ペットと人のハッピーライフを 出会いからエンディングまで
獣医師・ 動物医療 グリーフ ケア アドバイサー
阿部美奈子先生の合同会社Always

  

 

グリーフケアを受けられたご家族のご紹介〜仙台編(1)

愛するペットと様々な形で向き合っているご家族の方々のご紹介です。


飼い主Eさんより届いたメールのご紹介

Eさん サノスケくん 柴 5歳 

  「今、手術から1ヶ月が過ぎて慣れた散歩道なら一緒に走る事も出来るようになりました。
  動物って凄いですね。
  今は、大好きなボール遊び(サッカー)がなんとかして出来ないかと
  鈴の入ったサッカーボールを探しているところです。親バカですね(笑)
  あの時、あそこで、先生とお会いしてお話しできて本当に良かった・・・
  前向きに、強くなれた気がします。

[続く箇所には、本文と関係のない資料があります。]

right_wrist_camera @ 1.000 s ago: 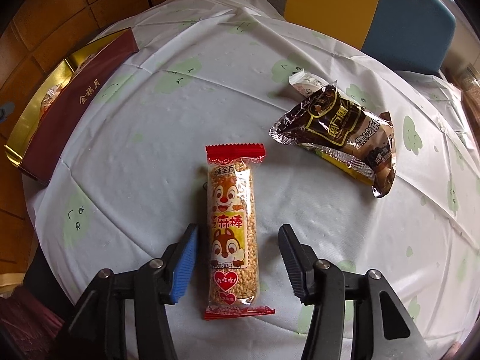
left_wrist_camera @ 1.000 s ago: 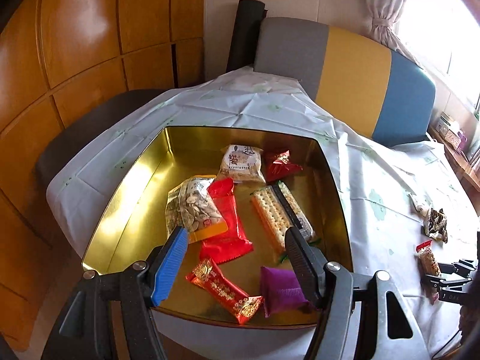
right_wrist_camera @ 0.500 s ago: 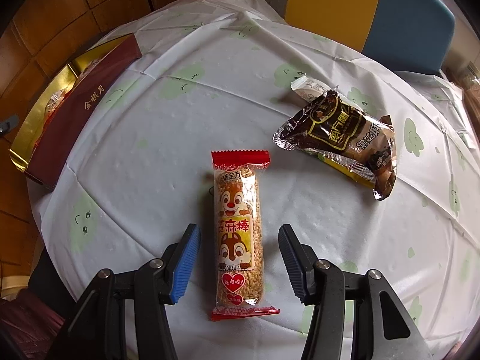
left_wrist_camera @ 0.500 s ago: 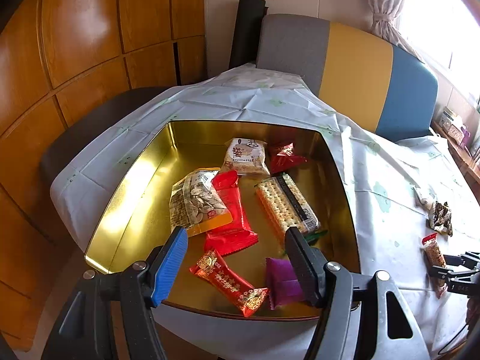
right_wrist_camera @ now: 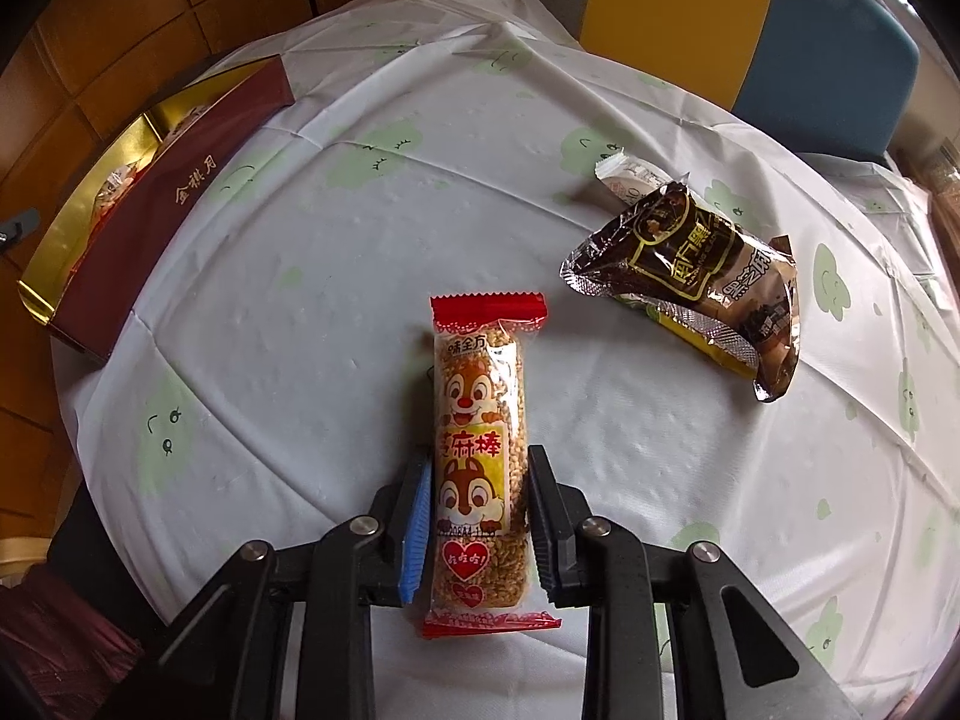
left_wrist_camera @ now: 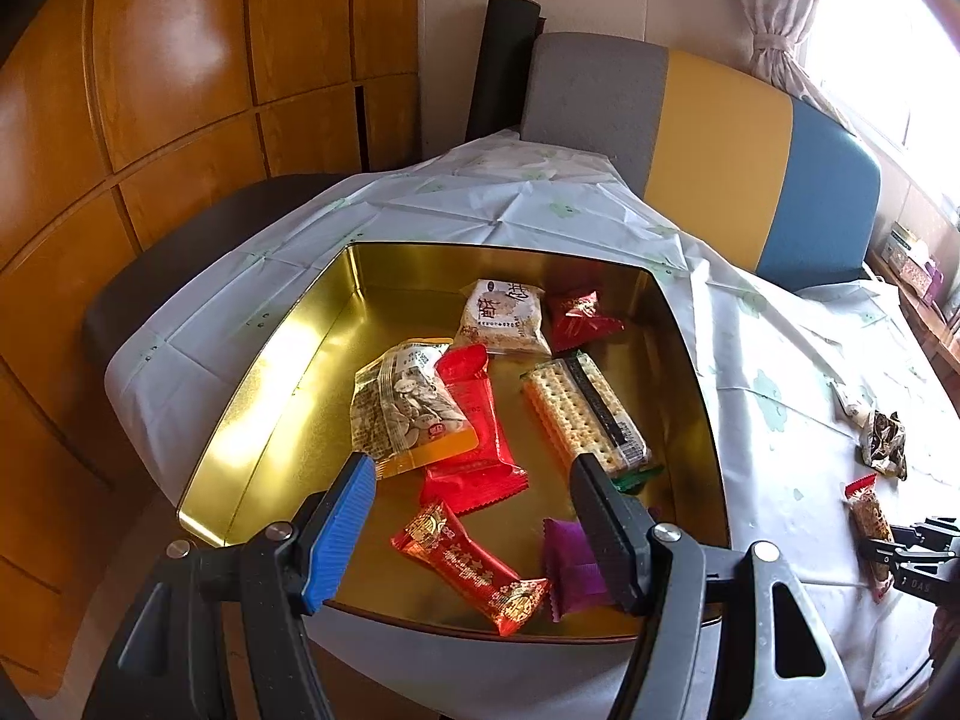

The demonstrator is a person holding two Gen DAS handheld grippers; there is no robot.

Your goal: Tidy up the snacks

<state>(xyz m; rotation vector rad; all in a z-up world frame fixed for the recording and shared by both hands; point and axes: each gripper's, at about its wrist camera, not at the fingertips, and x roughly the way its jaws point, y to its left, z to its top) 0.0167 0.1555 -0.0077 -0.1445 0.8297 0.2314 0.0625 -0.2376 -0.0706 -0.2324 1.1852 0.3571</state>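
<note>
A sesame bar point(right_wrist_camera: 480, 468) in a clear wrapper with red ends and a squirrel picture lies on the white tablecloth. My right gripper point(right_wrist_camera: 480, 456) points down over it, jaws closing, and both pads touch the bar's long sides near its lower half. In the left wrist view the same bar point(left_wrist_camera: 867, 516) and right gripper point(left_wrist_camera: 906, 552) show at the far right. My left gripper point(left_wrist_camera: 474, 471) hangs open above the near side of the gold tin point(left_wrist_camera: 288, 360), gripping nothing. The tin holds several snacks: a seed packet point(left_wrist_camera: 402, 402), crackers point(left_wrist_camera: 582, 414), red wrappers and a purple one point(left_wrist_camera: 570, 564).
A brown foil packet point(right_wrist_camera: 702, 264) lies on top of a yellow one, with a small white packet point(right_wrist_camera: 630, 171) behind it, to the upper right of the bar. The tin point(right_wrist_camera: 180, 198) with its maroon outer wall sits at the table's left edge. A grey, yellow and blue chair back point(left_wrist_camera: 708, 138) stands behind the table.
My right gripper's jaws have closed in from wide apart onto the sides of the sesame bar. The left gripper stays open over the tin.
</note>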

」

緑内障の発症で3月20日に残っていた左側の眼球摘出。
両眼を失うことに飼い主Eさんの戸惑いはどんなにか大きかったか。
仙台でサノスケくんがそんなEさんに会わせてくれました。

あれから3か月・・・

再び訪れた仙台で笑顔いっぱいのEさんとサノスケくんが会いに来てくれました。
視力を失ったとは思えないサノスケくんの行動。
うれしそうに見守るEさん。

太い絆でしっかり結ばれています!




愛犬のターミナル期と家族の力

Oさん はるみちゃん テリアmix 18歳6か月

再び仙台A動物病院にて再会。
待合室で初めてハァちゃんを抱っこしているOさんに出会ったのは3月です。
Oさんは小学校6年の時にハァちゃんと出会い、気がつくとトリマーの道へ。
今は自分に変わりハァちゃんの介護をがんばっている母親の健康を心配。
夜のトイレや腰を支えながらの散歩、食事の世話、床ずれ予防など
ハァちゃん中心の生活の中では大きなエネルギーを費やします。

今、深呼吸していただくこと。
そして自分自身のストレスを上手に軽くしていくことが大切です。



家族が一致団結し、その深い愛情に包まれてハァちゃんは
「寿命」を笑顔でまっすぐ生き抜いています。




愛猫の声に耳をかたむけて・・・

Mさん プチくん 猫mix 15歳 男の子

プチくんとMさんに初めて会ったのは震災後の7月。
心肥大と肺水腫で苦しい表情のプチくん、
不安で胸がいっぱいのMさんと待合室で出会いました。

プチクくんは15歳の男の子。
とっても穏やかで人の空気に心地よくあわせてくれる子。
だから今までもMさんの苦しい時、悲しい時いつも支えてくれました。

「プチのために自分はどうしたら良いのか・・・」
「プチの苦しみや痛みは絶対に取ってあげなければ・・・」

プチくんが押し入れに入ってしまうことも気がかりでした。
いろんな気持ちはプチくんを愛するゆえに出てきます。
そんなMさんの苦悩するお気持ちはMさんのいつもと違う表情から
プチくんにまっすぐ伝わっていきました。

日常と違う家の中は落ち着きません。
まずはいつもの安らかなお家にリセットです。

現在、プチくんは大好きなママと妹ももちゃん、弟ヤマトくんと共に
日常を穏やかに暮らしています。



プチくんの4か月後11月、今度は妹猫モモちゃんの足にしこりが見つかりました。
「手遅れにならないよう早く取った方が良いのでは・・・」
でも断脚という言葉を聞いて戸惑います。

心の中では天国へ旅立たれたご主人の闘病も重なりあいます、
「ももにとってどの方法が一番良いのだろうか・・」

さまざまな思い出が溢れ、出口が見えなくなりました。

大事なことはももちゃんからのメッセージに耳を傾けること。
「ママ、モモはがんばれるから大丈夫!」
そう聞こえたとき手術を決断できました。

術後、安全なホームで、ももちゃんは3脚になった今も、
ママとプチくん、ヤマトくんのそばで日常と変わらない生活を送っています。



<Mさんから届いたメールより>
  「モモのたくましさには、尊敬さえします。
  昨日はプチ達と一緒に日向ぼっこをすると、コタツから出て来たり
  今日は二階に行きたいと階段の下で力つき、抱いて連れて行きました。
  食はまだ細いですが、驚くほどの回復力です
  これからも何が待ち構えているか分かりませんが、
  美奈子先生からのアドバイスを心に留め、
  いつか別れの時は、沢山の有難うと、みんなに言えるように生活を楽しみます。」